Friday, August 2, 2013

The Art and Science of Homemaking



The wife of my youth and mother of my children (d. 1992) was awarded the Betty Crocker homemaker-of-the-year award at her high school.  She was also a prom queen, a student body officer, and named best all-around student in her senior year.  As a rather average boy from a different high school, I of course, considered her to be a great catch. I was well-aware of her attractiveness and sparkling personality, but I had no idea at the time the significance of what her homemaking potential would come to mean to me and our family-to-be. 

My current wife in many ways raised a large family by herself.  She proved herself to be an excellent mother and for me is a fine wife and companion and stepmother.  Fortunately she had learned the art and science of homemaking from a loving and competent mother of her own, from teaching and role models observed in our church, and from her own tenacity, strong faith and hard work.  

Not all men or children are fortunate to have women of this caliber in their lives.

The schools of the past several decades, at least in California, no longer offer Homemaking classes.  Many girls today would not appreciate the honor of receiving the Betty Crocker homemaking award (or its equivalent), or have a clue in their young age of the value of learning what went into earning it. My point today is they are missing a crucial aspect of their education.  
  
I, of course, do not fault the girls—they do not set the curriculum in the schools and many, I am aware, do not have stellar parental role models in their own  homes who are providing a happy, functional, and effective home environment.  As the years have passed I have come to appreciate the great importance of homemaking skills for a woman, especially when the woman becomes a wife and mother. 

The reality is that many girls really do not know how to purchase healthy food, cook a good meal, keep a clean and orderly house, manage money, calendar and time, take care of clothing (sewing is long-gone), know how to mother and teach a child, know first aid and practices of healthy living, or take care of the myriad other details of the business end of home management. Neither do many young women know the psychology of how to manage themselves, let alone a man and get him to willingly and happily perform his role as husband and father.  

 I have particularly observed how overwhelmed many young mothers of this generation seem to be with their first child let alone their second, and how few white women in our general population even consider having more. 

Our young women have not been trained for one of the most challenging yet rewarding jobs of mankind.  The school has not trained them and many of their own mothers were working out of the home during their formative years and did not have the vision or time or energy or knowledge themselves to do an adequate job of preparing their daughters.
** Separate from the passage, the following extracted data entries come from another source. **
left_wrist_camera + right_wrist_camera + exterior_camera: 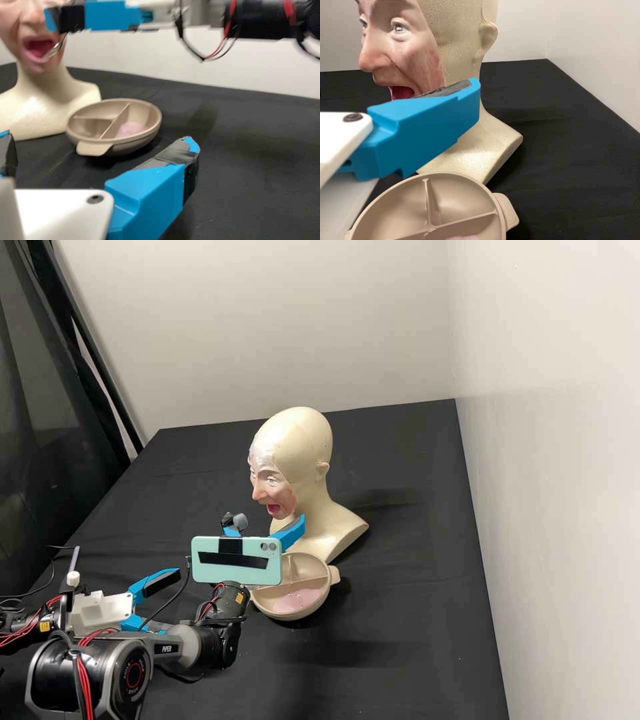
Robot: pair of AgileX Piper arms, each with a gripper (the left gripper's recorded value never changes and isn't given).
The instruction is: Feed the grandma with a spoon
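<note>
- The left tool (159, 599) rests low at the near edge of the counter (400, 507). Its blue jaws are spread wide and hold nothing, and dark tape wraps one fingertip (172, 154).
- Just beyond it sits a round beige plastic bowl (135, 142), smooth and matte. Ridges divide it into sections, and a flat tab handle (92, 147) sticks out from its rim. One section holds a pale pink smear of food (131, 129).
- Above and past the bowl, the right tool (64, 21) is raised level with the face, with the spoon (56, 46) hanging at its tip. I cannot tell how tightly that tool is closed.
- The spoon is thin, curved grey metal, and its bowl end sits right at the open mouth (36, 47). It is likely light, stiff and slick, so the best place to hold it is well up the narrow handle, square across it to stop it twisting.
- The grandma mannequin head (293, 453) stands touching the bowl's far side. It is a hard cream bust with a grainy surface, a bald head, and painted wrinkled skin with a red mouth.
- The counter is covered in black cloth, and plain white walls stand behind it.
</note>
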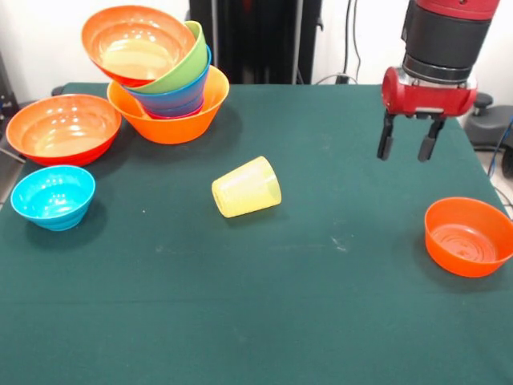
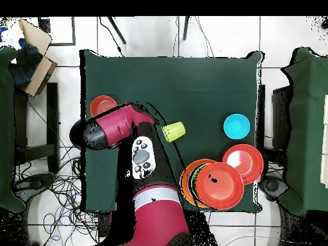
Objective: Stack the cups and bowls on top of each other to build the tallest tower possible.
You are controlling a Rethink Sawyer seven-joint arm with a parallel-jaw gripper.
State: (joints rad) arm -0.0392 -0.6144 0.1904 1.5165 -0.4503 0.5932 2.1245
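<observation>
In the overhead view the arm covers the gripper, and the magenta bowl in the tower (image 1: pixel 167 79) shows only as a thin edge. Landmark is the yellow cup (image 1: pixel 246 187), lying on its side in the middle of the table (image 1: pixel 240 321). Left of it stand a red-orange bowl (image 1: pixel 62 128) and a cyan bowl (image 1: pixel 53 196), both empty. Behind and left is the tower, its top bowl tilted. Right of the cup the gripper (image 1: pixel 407 147) hangs open, holding nothing, well apart from the cup. Below the gripper sits a small orange bowl (image 1: pixel 467 237), empty.

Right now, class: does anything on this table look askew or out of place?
Yes. The yellow cup lies on its side mid-table, and the top orange bowl of the tower sits tilted.
</observation>
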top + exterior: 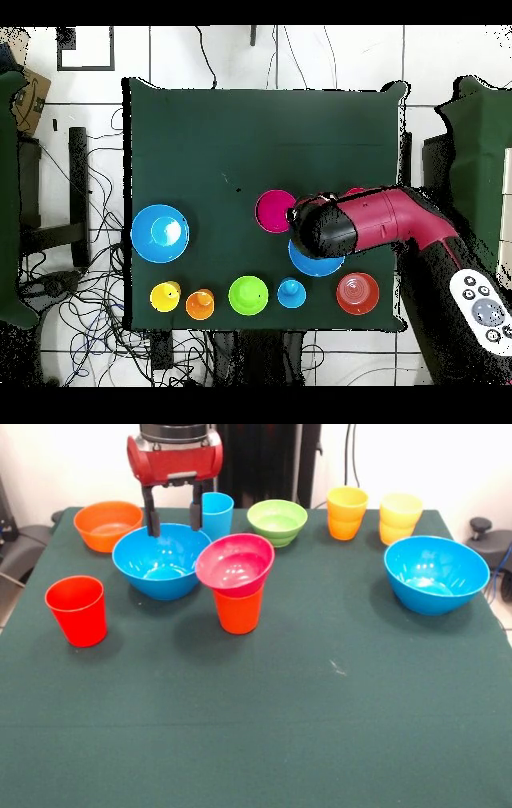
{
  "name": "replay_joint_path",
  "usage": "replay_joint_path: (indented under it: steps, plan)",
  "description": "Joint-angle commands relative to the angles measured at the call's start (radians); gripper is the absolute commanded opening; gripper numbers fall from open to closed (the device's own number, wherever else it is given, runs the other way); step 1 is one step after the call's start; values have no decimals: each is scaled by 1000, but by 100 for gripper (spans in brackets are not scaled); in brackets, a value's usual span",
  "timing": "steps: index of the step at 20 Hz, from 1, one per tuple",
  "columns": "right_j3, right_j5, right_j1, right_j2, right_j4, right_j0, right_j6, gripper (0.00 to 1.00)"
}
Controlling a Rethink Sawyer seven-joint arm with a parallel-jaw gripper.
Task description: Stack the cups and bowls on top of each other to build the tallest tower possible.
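My gripper (pixel 172 524) is open and empty, with its fingertips just over the far rim of a large blue bowl (pixel 160 564). That bowl shows partly under my arm in the overhead view (pixel 318 264). To the right of it in the front view, a pink-red bowl (pixel 234 564) sits on an orange cup (pixel 238 611) as a small tower. A red cup (pixel 77 610) stands alone at the left. An orange bowl (pixel 107 524), a light blue cup (pixel 217 514) and a lime-green bowl (pixel 277 522) stand along the far edge. A second blue bowl (pixel 436 574) is at the right.
A yellow-orange cup pair (pixel 346 512) and a pale yellow cup pair (pixel 399 518) stand at the far right of the green table (pixel 264 728). In the overhead view my arm (pixel 385 222) covers the red cup. Cables lie on the floor around the table.
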Motion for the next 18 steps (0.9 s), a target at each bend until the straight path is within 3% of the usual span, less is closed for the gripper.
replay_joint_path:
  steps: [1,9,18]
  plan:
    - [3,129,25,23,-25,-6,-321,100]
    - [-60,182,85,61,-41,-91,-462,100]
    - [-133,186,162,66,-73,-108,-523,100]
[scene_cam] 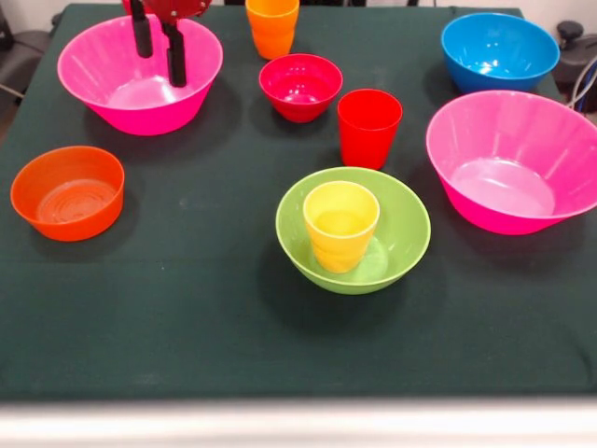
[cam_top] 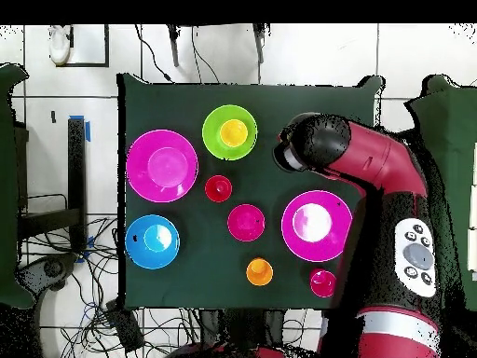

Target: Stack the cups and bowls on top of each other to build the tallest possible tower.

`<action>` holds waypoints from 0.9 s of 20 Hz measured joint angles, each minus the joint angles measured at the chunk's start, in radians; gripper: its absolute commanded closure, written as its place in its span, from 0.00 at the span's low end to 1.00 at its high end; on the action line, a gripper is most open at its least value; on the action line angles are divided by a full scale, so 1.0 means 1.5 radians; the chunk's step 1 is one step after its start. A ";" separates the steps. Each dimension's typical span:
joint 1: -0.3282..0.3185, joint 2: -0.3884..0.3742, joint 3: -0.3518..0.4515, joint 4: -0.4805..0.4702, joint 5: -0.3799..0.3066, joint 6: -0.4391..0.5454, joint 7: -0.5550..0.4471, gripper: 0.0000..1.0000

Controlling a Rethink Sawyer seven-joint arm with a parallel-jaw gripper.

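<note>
The tower stands as a lime-green bowl [scene_cam: 403,233] [cam_top: 212,121] with a yellow cup [scene_cam: 341,224] [cam_top: 233,133] upright inside it, front centre of the table. A small orange bowl [scene_cam: 67,192] sits alone at the left. A red cup [scene_cam: 369,126] [cam_top: 217,188], a crimson bowl [scene_cam: 300,86] [cam_top: 246,222] and an orange cup [scene_cam: 272,26] [cam_top: 259,271] stand behind the tower. My gripper [scene_cam: 159,63] hangs open and empty over the far-left hot-pink bowl [scene_cam: 140,89] [cam_top: 317,224]. A second hot-pink bowl [scene_cam: 513,163] [cam_top: 162,166] and a blue bowl [scene_cam: 499,51] [cam_top: 152,240] are at the right.
The dark green cloth [scene_cam: 187,317] covers the table. In the overhead view the red and black arm [cam_top: 373,177] reaches over the table's right side and hides the orange bowl. Cables lie on the floor [cam_top: 93,308] beside the table.
</note>
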 measured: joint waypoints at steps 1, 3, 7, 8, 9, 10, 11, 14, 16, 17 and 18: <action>0.000 0.000 0.003 0.000 -0.002 0.000 0.000 0.00; 0.000 0.000 0.014 0.000 -0.006 0.000 0.000 0.00; -0.002 0.000 0.036 0.000 -0.008 0.000 0.000 0.00; -0.004 0.000 0.050 0.001 -0.008 0.000 0.000 0.00; -0.004 0.000 0.056 0.003 -0.008 0.000 0.000 0.00; -0.004 0.000 0.060 0.003 -0.008 0.000 0.000 0.00; -0.003 0.000 0.063 0.004 -0.008 0.000 0.000 0.00; 0.003 0.002 0.076 0.007 -0.008 0.000 0.000 0.00; 0.007 0.003 0.080 0.007 -0.008 0.000 0.000 0.00; 0.009 0.004 0.082 0.007 -0.009 0.000 0.000 0.00; 0.012 0.005 0.085 0.007 -0.009 0.002 0.000 0.00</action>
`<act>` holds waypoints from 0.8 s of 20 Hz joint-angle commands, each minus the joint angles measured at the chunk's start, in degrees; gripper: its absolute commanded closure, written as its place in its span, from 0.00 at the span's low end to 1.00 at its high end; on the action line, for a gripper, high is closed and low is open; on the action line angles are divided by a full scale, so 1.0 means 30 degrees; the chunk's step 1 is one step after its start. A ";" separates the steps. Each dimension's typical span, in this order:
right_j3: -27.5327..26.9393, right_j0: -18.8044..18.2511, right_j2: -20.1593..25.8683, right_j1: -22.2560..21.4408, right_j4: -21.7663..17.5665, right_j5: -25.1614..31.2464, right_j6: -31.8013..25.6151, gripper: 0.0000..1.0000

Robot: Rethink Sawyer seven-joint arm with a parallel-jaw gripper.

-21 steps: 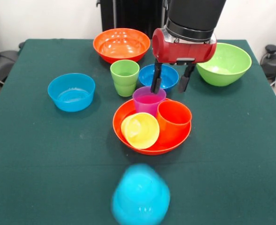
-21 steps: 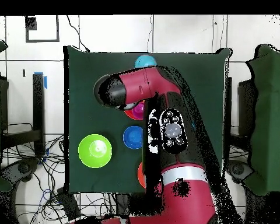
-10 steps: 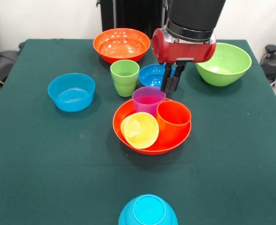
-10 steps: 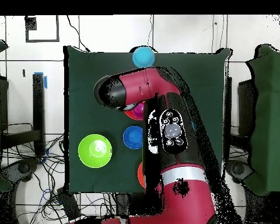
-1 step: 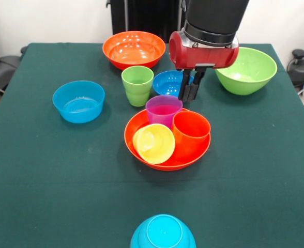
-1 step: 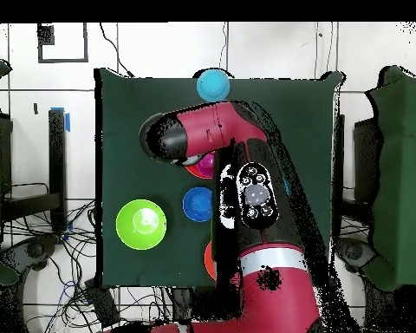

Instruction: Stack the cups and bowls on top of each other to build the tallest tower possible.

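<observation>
Black fingers of the gripper are pressed together, grasping nothing, hanging between the dark blue bowl behind them and the purple cup in front. Purple cup, orange cup and tipped yellow cup all sit inside one orange bowl, just below the fingertips. Beside the fingers stands the green cup on the cloth; a second orange bowl lies beyond it, empty. Lime bowl lies empty on the other side. One light blue bowl sits upright and empty, well apart; another lies overturned at the near edge. Red arm descends vertically, wrist level.
</observation>
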 commanded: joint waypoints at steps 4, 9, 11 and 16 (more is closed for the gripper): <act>0.1796 -0.0072 0.0517 -0.0269 -0.0253 -0.3192 0.1261 1.00; 0.2234 -0.0757 0.0950 -0.0910 -0.0071 -0.4508 0.0521 1.00; 0.2614 -0.0931 0.0961 -0.1248 0.0378 -0.3957 0.0271 1.00; 0.3532 -0.0701 0.0047 -0.2215 0.1660 -0.0407 0.0381 1.00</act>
Indeed, many young women (and young men) are ill-prepared for marriage, let alone parenthood. They see, or have experienced dysfunctional family life and may have become afraid of it and have opted for the lucrative career as the higher value.  I still believe, though, they yearn for what they too often have been denied.  Dysfunctionality and fear, I believe, often stems from lack of knowledge.  And homemaking skills are a branch of that knowledge that builds confidence and maintains strong marriages and families. 

So where does this leave us?  Maybe one thing caring mothers and fathers of these ill-prepared adult children might do is to update their own requisite skills regarding marriage and parenthood.  They could then try, or at least offer, to teach their adult children now what their children should have learned by whatever means in their pre-adult years.  

Or, since the parents’ own children may not be too receptive to hearing these things from their own parents who failed them during their own growing-up years, older adults might make themselves available to their extended families or, through churches or neighborhood associations or civic organizations, to mentor other struggling young marrieds and parents.  After all, ‘a prophet (or parent) is not without honor except in his own country (or home) but may be valued by others.   Maybe our older folks could be something like a ‘visiting professor’ in someone else’s home—not to do the work (too many grandparents, in my opinion, are raising their own children’s children) but to show how it should be done and where the responsibility really lies.
  
It might help both the grandparent and the parent generations to bring up a happier, more responsible and better-prepared young generation. 

This nation needs it now and will need it more and more in the years ahead.

1 comment:

DSigns said...

My friend from Snowflake, Arizona told me about a girl she knew that was never taught any homemaking skills. Her mother thought she was "taking care" of her by never having her do chores. So this girl married. She didn't go to school or work. Since there was no children yet, her husband assumed she could cook dinner and do some laundry or wash the dishes. She didn't know how...really, she didn't. So her husband took her back. Every day when he would leave for school and/or work, he would drop her off at her mother's house so she could teach her daughter the skills she needed so long ago.